Really, Jenny should have gone with me. We were step-sisters, and she'd felt that it was her duty to introduce herself to family members and make a good impression. Luckily for her, I loved her way too much to make her suffer through a summer in the blistering Texan heat. Besides, Jenny had been raised to be a delicate young English lady. I doubted she'd be able to handle the rough and tumble of small-town America.

Nancy was close to my age. We had the same dark hair and eyes, alabaster skin that burned before it tanned. And she was a recent graduate from Carp High School. Most people would look forward to the move to university, to one last summer with their friends before everything changed. But when I arrived in Carp, I sensed more than just the joviality felt by teenagers when they get their first taste of freedom from school.

Something was in the air.

Something electric.

I'd been in town for a couple of days, staying on the small farm run by Nancy's parents, Trey and Marcia. They were up with the dawn and had long since given up hope of their daughter taking part in working the land. Her younger brother, Bobby, was being groomed to inherit the property when he was old enough. I'd politely turned down a chance to experience farm life. I'd dealt with enough dirt at home growing up in a garage. I wasn't about to spend my summer knee-deep in mud and pig crap.

Thankfully, Nancy's apathy to farm life meant that we were free to take in the few joys that Carp offered. The cinema was almost a year behind on their releases, and as we'd passed by the dark, closed doors that morning, I'd realised that I already owned most of their showings on DVD. The lightbox panels outside of the building declared congratulations for the recent graduates, although some letters were missing.

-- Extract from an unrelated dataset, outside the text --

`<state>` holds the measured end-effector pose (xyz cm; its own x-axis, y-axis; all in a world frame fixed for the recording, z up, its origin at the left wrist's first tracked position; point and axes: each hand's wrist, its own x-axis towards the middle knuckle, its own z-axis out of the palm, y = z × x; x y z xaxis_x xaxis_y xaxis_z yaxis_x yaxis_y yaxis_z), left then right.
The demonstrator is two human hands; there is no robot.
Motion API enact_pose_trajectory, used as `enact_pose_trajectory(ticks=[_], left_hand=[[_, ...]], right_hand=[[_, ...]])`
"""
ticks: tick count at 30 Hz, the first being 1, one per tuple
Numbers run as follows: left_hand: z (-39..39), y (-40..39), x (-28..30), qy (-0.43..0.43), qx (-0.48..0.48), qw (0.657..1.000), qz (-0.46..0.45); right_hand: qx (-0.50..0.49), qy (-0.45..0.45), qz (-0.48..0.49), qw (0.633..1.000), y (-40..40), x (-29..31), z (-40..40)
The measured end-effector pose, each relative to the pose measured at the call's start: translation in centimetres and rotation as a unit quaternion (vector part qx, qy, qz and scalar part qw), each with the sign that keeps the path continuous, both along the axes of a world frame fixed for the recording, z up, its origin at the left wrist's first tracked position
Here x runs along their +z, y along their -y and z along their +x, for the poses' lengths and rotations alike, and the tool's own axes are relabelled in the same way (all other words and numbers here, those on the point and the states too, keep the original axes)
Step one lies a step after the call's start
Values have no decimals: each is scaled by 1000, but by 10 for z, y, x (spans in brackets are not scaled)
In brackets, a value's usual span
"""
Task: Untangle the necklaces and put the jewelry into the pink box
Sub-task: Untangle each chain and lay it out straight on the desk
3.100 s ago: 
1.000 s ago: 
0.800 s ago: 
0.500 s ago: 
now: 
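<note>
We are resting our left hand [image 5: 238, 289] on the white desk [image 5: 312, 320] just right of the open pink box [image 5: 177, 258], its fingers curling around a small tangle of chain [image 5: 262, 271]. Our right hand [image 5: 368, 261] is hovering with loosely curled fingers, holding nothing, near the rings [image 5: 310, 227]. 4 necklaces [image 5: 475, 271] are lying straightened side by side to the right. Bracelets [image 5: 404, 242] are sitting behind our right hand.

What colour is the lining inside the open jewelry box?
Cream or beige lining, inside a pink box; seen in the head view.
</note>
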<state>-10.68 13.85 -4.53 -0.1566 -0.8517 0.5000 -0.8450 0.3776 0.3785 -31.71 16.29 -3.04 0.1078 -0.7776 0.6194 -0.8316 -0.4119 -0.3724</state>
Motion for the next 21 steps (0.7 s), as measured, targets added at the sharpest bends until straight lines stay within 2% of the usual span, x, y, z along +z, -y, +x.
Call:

I supposed that vandalism happened everywhere and, in a town like Carp, there wasn't much else for the teen population to do with their time.

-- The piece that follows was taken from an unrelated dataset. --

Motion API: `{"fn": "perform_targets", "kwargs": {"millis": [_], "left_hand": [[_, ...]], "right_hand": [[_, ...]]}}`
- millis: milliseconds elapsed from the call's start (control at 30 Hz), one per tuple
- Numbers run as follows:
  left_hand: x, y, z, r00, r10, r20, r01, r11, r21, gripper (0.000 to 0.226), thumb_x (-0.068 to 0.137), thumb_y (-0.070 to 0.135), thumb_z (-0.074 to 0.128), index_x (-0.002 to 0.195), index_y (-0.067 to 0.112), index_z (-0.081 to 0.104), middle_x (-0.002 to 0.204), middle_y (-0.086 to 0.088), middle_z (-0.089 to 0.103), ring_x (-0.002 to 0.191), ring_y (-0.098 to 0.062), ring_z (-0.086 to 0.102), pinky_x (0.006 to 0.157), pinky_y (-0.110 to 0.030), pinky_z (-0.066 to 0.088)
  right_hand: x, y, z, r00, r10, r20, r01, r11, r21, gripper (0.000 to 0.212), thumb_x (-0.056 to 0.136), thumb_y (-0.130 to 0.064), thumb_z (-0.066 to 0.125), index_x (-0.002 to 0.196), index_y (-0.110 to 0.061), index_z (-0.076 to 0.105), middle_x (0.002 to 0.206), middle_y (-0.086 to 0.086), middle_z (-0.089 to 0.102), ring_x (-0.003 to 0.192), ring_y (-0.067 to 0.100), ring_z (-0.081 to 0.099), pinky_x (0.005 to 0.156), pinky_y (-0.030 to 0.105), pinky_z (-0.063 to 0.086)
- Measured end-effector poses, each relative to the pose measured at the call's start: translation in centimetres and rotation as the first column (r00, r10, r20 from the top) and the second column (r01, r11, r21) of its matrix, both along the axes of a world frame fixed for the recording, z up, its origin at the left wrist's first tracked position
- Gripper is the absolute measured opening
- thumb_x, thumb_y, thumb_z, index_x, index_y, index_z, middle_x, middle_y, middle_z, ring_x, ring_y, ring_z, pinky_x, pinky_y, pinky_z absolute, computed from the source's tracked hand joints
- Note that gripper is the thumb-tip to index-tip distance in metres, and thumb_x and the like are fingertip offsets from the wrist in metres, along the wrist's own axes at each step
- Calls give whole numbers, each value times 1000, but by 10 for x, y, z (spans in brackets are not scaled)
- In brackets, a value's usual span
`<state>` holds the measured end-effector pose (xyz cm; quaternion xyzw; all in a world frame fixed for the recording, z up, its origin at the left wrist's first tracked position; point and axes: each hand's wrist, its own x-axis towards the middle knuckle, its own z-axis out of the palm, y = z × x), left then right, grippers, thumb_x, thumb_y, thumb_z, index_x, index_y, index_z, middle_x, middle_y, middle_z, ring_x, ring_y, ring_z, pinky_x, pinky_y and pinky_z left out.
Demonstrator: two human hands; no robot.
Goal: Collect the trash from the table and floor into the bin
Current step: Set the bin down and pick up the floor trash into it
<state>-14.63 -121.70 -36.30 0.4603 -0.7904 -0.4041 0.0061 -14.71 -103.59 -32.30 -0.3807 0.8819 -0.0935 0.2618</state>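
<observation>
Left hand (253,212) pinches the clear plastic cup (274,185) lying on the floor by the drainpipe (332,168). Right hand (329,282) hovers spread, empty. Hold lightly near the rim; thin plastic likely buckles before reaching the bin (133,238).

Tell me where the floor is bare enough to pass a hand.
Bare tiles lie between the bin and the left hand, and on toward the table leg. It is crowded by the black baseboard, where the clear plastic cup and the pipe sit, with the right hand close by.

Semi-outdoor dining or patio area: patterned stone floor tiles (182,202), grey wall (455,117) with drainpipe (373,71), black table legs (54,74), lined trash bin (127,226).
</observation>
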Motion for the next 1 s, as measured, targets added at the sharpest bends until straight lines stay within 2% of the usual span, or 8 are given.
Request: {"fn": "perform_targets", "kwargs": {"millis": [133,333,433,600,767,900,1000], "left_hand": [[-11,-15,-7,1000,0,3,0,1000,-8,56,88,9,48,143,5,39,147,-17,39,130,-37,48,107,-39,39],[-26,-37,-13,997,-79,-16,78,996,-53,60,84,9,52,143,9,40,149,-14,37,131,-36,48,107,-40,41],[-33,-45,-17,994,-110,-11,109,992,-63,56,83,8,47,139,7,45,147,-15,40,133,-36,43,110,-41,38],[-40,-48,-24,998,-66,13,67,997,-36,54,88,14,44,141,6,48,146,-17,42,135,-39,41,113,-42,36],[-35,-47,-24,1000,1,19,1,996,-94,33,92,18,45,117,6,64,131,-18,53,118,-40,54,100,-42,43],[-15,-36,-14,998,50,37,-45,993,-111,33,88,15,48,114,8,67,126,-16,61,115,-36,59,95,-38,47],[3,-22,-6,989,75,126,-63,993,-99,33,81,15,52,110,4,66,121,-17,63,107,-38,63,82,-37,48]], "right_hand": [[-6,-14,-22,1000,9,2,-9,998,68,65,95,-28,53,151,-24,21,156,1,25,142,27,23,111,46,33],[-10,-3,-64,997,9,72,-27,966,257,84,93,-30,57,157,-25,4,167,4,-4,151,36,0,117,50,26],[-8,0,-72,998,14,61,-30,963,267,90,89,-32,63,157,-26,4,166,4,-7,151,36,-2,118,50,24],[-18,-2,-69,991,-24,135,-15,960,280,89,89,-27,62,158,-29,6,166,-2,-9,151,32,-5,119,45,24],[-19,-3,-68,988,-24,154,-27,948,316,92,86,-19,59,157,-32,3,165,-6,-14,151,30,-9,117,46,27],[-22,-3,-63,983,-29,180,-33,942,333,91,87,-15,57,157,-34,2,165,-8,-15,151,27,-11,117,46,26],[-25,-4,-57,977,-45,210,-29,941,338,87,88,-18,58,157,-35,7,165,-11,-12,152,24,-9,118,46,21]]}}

We settled into the small diner where only a handful of other patrons sat hunched over newspapers, steaming mugs of pitch-black coffee at their elbows. They paid us no mind, far too invested in whatever was going on locally that they hadn't already heard from their friends and neighbours. I couldn't imagine that there was ever such a thing as breaking news in the town. It was probably all about who'd died recently and football scores. At least, that's what the papers were like back home in my tiny coastal town.